When Lindsey Swartz enrolled in the Ed School’s Mind, Brain, and Education (MBE) Program, she did so with an eye toward using the science of how trauma affects brain development to inform education policy. But as the year went on, she realized that education policy as a career path was really not for her.

“This year was eye opening and I realized that what I really want to do is work at the district level to develop teachers in schools with high trauma populations,” says Swartz, who will be returning to teaching after graduation. “I eventually hope to move into a leadership role and dedicate my life to bettering education for some of our most vulnerable children in northeast Ohio.”

Teaching third grade at a Breakthrough Schools charter school in Cleveland is the first step toward that goal. The position at a school with a strong coaching is, she hopes, the chance not only to enhance her teaching, but also to develop her coaching and leadership skills.

Swartz's contributions at HGSE will be recognized at Convocation on May 24, when she is presented with the Intellectual Contribution Award for the MBE Program.

“I have thoroughly enjoyed having Lindsey in the Mind, Brain, and Education Program,” says Lecturer Todd Rose, faculty director of MBE. “She has an admirable combination of intellect, curiosity, and humility and has made significant contributions to conversations inside and outside of class all year. It is my privilege to honor her contributions.”

Here, Swartz discusses her time at the Ed School and how it has shaped her future in education.

What is something that you learned at HGSE that you will take with you throughout your career in education? I learned that there is no simple solution and very few right answers. More importantly, I learned about digging for the right questions as well.

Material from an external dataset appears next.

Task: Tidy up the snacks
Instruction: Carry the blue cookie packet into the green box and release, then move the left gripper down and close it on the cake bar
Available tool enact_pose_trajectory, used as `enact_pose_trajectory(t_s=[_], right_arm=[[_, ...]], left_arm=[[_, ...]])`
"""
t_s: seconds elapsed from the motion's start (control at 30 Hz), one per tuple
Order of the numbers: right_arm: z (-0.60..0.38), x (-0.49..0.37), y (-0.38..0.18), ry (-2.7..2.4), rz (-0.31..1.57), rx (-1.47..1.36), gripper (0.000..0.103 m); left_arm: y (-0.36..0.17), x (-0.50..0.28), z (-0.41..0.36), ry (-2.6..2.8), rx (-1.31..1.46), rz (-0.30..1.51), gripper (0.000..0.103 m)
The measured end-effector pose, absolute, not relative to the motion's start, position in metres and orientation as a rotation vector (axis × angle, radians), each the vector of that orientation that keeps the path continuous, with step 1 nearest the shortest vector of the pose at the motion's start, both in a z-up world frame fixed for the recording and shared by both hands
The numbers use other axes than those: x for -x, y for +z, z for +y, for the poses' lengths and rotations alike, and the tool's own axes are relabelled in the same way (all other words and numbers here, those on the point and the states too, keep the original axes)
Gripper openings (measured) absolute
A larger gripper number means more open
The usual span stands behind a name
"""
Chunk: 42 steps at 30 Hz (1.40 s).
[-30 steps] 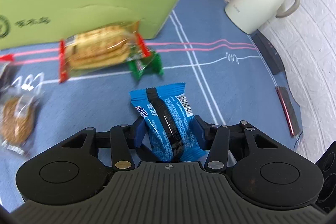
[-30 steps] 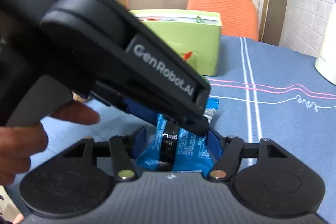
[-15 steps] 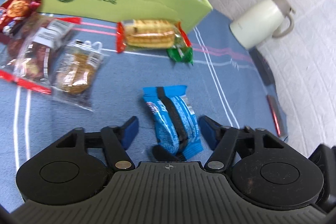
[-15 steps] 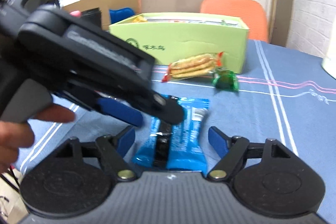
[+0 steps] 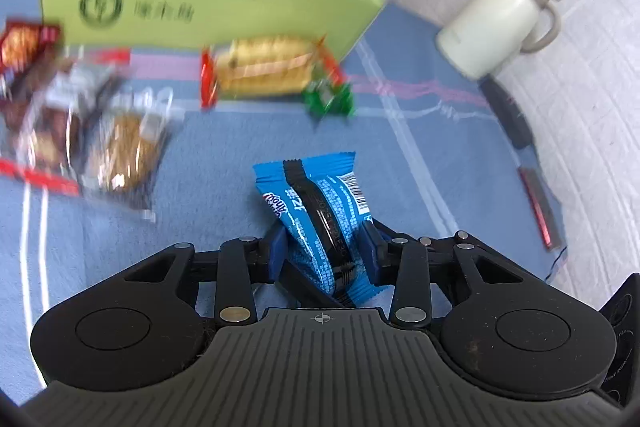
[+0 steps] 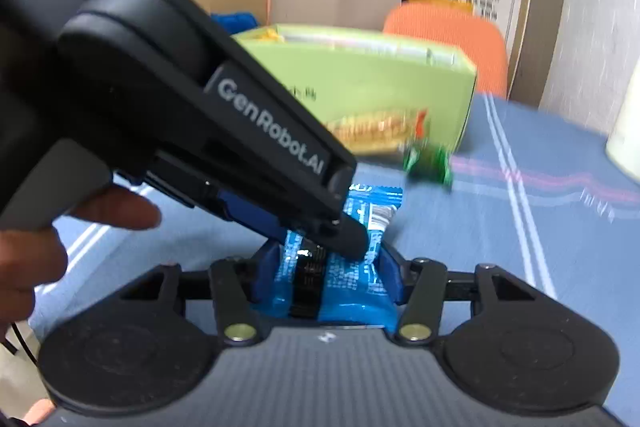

Is there any professor or class that significantly shaped your experience at the Ed School? [Adjunct Lecturer] Rick Hess during his J-term Debating Education Policy course. First, he helped me realize that policy was not the right fit for me. But secondly, he taught us that in order to have any impact in anything you hope to do, you first must understand that which you are trying to change. This is something that I will take me both professionally and personally. Taking the time to thoroughly and genuinely look at all sides of an issue, including motivations, alliances, and deeply held convictions of those involved is crucial in any endeavor.

What advice do you have for next year’s students going through your program? I have two pieces of advice: Attend as many talks and events as you can. The classes themselves are great but I also got so much out of the special presentations and Askwith Forums. Oftentimes, they bring in very experienced people who are out on the ground doing the work and it is great to see that perspective.

I would also advise students to find a couple people who challenge you, even in small ways. It can be hard sometimes to find disagreement but that is when some of the most productive and enlightening conversations have happened for me. Deliberately push your thinking and your comfort zone.

How did you stay inspired throughout the year? I stayed inspired in two ways. The first was always remembering the reason I came. That means going back and visiting former students, staying in contact with my old school district, or rereading my statement of purpose. It’s really easy to come here and get swept away by all the opportunities and new information so for me it was important that I always kept the kids that inspired me to apply in the first place at the forefront of everything. Secondly, it was conversations with my fellow students. Almost everyone is up to debate or discuss issues and ideas at any given time. Being surrounded by that energy and passion, it’s not hard to stay inspired.